Last Friday, March 15 was the International Day to combat Islamophobia. The day was launched on the basis of a resolution adopted by the UN General Assembly to combat the growing hatred, discrimination and violence against Muslims. As part of this, symposiums, online and offline discussions and awareness campaigns were held in many world famous universities. Some of the fraternal civil rights activists in Kerala expressed solidarity with the persecuted Muslim community by fasting and organizing Iftar. The message conveyed by the call to fast and the iftars organized without much publicity beyond social media posts, is highly significant, exciting and more than that, comforting. But if we ask if this in any way shookthe anti-Islamism that has taken root in the general public of India, at least in Kerala, the honest answer would be No. After a terrorist act of a blast in the congregation of Jehovah's Witnesses in Kalamassery which took the lives of many, and the culprit confessed to the crime and surrendered the very same day, many minds expressed disappointment and doubts which bore the clear signs of Islamophobia. The same Islamophobia was in display by the police who arrested and detained Muslim youth immediately after that incident, and jailed journalists who had gone to report the incident.

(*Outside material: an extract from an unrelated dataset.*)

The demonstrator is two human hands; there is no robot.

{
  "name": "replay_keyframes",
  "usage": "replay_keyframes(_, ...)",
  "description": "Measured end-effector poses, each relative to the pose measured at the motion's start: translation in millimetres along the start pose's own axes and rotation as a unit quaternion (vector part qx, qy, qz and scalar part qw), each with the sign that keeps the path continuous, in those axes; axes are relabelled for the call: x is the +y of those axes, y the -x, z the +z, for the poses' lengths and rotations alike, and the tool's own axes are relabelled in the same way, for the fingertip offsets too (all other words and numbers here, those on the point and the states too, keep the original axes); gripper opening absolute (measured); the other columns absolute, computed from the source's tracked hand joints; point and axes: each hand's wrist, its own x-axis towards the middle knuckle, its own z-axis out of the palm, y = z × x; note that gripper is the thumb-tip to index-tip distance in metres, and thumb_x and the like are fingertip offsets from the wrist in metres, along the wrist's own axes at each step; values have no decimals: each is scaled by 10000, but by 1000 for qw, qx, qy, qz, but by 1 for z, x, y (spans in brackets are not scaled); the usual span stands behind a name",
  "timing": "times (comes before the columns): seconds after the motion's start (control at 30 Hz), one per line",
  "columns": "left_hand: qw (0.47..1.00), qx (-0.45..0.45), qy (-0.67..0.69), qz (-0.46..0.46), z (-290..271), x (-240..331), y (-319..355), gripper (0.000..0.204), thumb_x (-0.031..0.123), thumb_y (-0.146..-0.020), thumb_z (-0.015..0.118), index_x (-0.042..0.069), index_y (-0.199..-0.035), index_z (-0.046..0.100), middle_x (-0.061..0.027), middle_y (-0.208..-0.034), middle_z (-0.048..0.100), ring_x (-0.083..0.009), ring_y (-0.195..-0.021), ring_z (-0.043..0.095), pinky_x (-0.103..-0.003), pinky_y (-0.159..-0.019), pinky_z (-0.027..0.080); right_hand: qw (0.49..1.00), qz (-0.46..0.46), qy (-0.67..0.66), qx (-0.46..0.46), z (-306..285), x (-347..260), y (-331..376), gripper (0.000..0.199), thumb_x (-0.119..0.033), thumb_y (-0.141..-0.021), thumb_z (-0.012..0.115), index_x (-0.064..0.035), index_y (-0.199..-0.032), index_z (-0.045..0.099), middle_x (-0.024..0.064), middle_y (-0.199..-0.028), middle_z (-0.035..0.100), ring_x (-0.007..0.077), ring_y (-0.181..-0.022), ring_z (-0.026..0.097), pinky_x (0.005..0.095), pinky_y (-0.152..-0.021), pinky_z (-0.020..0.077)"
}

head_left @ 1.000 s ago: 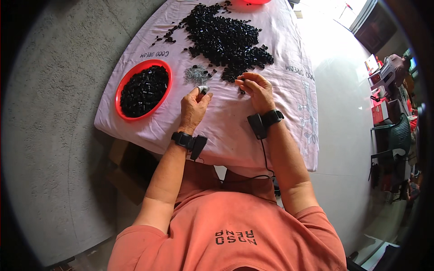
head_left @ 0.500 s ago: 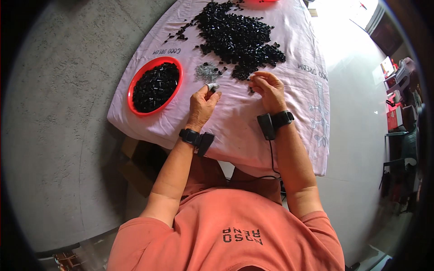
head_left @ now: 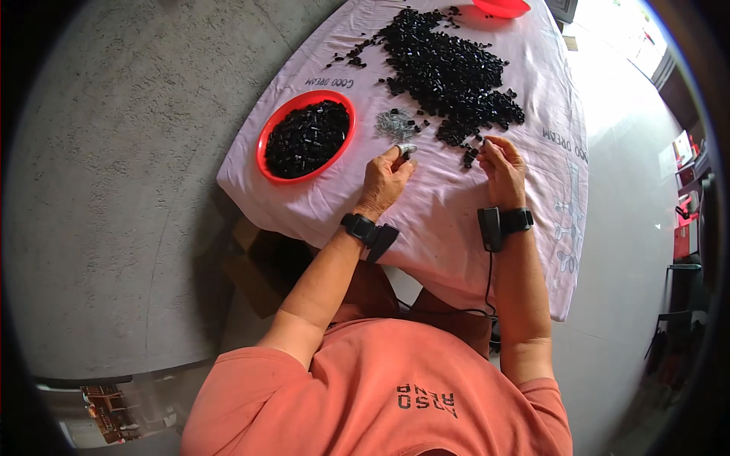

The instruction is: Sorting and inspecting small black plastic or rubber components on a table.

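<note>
the filled red bowl [head_left: 291,181] serves as the landmark: black pieces [head_left: 306,139] crowd it up to its rim, so a good share looks gathered there. what looks left is more than that, i judge: a broad loose heap [head_left: 449,68] of similar black pieces lies on the cloth-covered tabletop [head_left: 441,228], to the right of the bowl and reaching farther off from the person, with strays around its edges. a small pile of clear, thin bits [head_left: 394,124] sits just to the bowl's right, and another red bowl [head_left: 502,9] stands well beyond it to the right, its contents hard to tell. the left hand [head_left: 386,182] is right of the filled bowl and a little nearer the person, wrist bent slightly inward, its fingers curled and seemingly grasping a small dark piece, with something whitish around the index finger. the right hand [head_left: 506,167] is farther right of the bowl, beside the heap's near end; its fingers draw together at the tips by a dark speck, but whether they grip it cannot be told. both forearms reach forward, the left slanting inward, the right nearly straight.
</note>
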Motion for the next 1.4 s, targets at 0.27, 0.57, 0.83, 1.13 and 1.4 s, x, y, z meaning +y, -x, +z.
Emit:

If this is the case in Kerala, things further north of Chandragiri river seem to be such that the hatred and spite against Muslims have become the hallmark of lifestyle. Two weeks ago, on a Friday afternoon in Inderlok in the capital city of Delhi, the world saw the sight of a policeman kicking with his boots believers who had come out, for want of space inside the mosque, to pray on the road. The atrocity was reminiscent of Israeli forces unleashing unprovoked attacks on worshipers at the Al-Aqsa Mosque in Jerusalem over the past few years, especially during the month of Ramadan. Police violence against worshipers during their act of performing worship is a continuation of Hindutva state actions such as demolishing and occupying mosques built centuries ago, restricting the construction of new mosques and denying permission for Friday prayers in parks and grounds. In any case, the redeeming part is that in the instance in Delhi, the Delhi Police lost no time in suspending the policeman who committed this injustice against human decency and even against Indian constitutional values.
Two incidents of extreme Islamophobia that rules the roost in educational institutions came to light in the month of March. It is from Gujarat, the home state of the country's Prime Minister and Home Minister. In one of them, Hindutva racists gatecrashed and attacked foreign students who were performing Ramadan night prayers (Taraweeh) at a designated place allowed for prayer in the Gujarat University hostel. The assailants, not satisfied with causing wounds and bleeding, even entered the students' rooms and smashed all the laptops and study materials. The police who reached the spot only much after being informed about the violence, in the process facilitated the passage of the terrorists with weapons. Another is a picture from Assam. In a cultural procession organized by the History Department of the Bodoland University, in Kokrajhar, where the symbols of various communities and communities of the state were included, two young men with round caps and beards were paraded being led away by the police in handcuffs. The biggest sponsors of Islamophobia are the governments that are not ready to prevent them even with a blink of an eye when such flagrant atrocities and organized evil propaganda continue to be carried out against a minority religious community. And the political parties who are reluctant to respond to this in the hope of gaining votes, are equally guilty in this reprehensible state of affairs.